What you have to do – Write the records out again exactly, but without pictures.

***** Source data *****

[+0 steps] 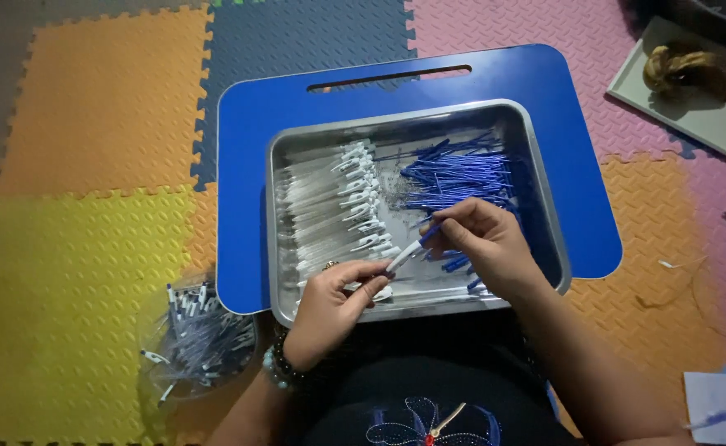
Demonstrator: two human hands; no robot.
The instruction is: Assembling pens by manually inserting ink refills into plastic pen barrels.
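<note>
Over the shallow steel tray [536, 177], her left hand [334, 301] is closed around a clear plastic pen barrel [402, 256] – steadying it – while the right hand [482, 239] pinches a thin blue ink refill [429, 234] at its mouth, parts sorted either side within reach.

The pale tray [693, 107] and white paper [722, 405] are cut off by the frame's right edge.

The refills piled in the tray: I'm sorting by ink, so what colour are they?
Blue, seen clearly in the head view: the refills lie in the metal tray.
</note>
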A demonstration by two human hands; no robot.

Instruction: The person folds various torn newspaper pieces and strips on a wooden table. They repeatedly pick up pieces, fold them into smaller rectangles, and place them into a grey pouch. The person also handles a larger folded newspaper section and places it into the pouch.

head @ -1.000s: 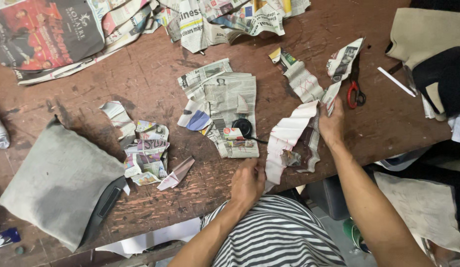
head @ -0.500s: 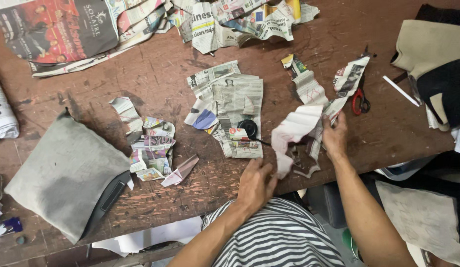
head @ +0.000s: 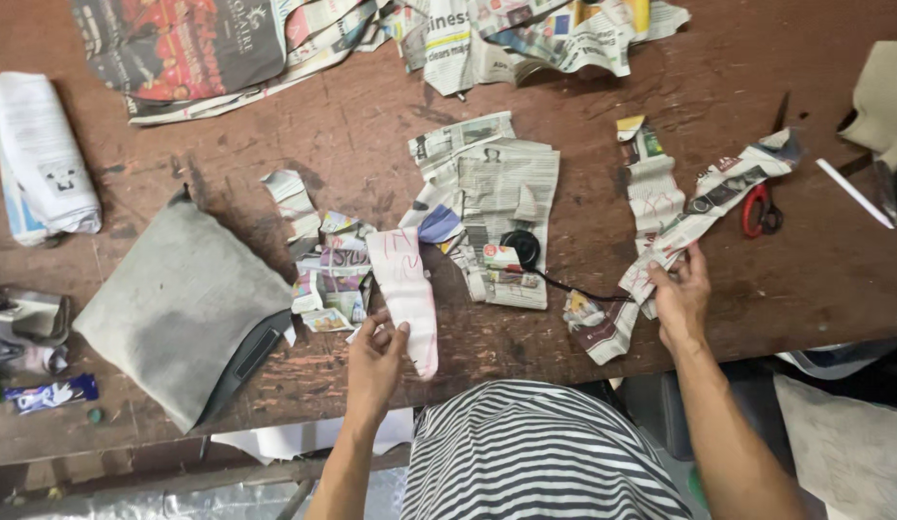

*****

Written answer –
[+0 steps] 
Demonstrator: two human hands; no robot.
The instruction is: Assembling pens by manually inserting ink refills into plastic pen barrels.
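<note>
Over the shallow steel tray [536, 177], her left hand [334, 301] is closed around a clear plastic pen barrel [402, 256] – steadying it – while the right hand [482, 239] pinches a thin blue ink refill [429, 234] at its mouth, parts sorted either side within reach.

The pale tray [693, 107] and white paper [722, 405] are cut off by the frame's right edge.

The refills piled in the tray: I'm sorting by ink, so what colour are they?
Blue, seen clearly in the head view: the refills lie in the metal tray.
</note>
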A demonstration by two human hands; no robot.

Instruction: The person folds various torn newspaper pieces and strips on a wooden table. They repeatedly pick up pieces, fold them into smaller rectangles, and place them into a grey pouch. The person also handles a larger folded newspaper section and places it into the pouch.

head @ -1.000s: 
head @ -0.500s: 
head @ +0.000s: 

The output is done.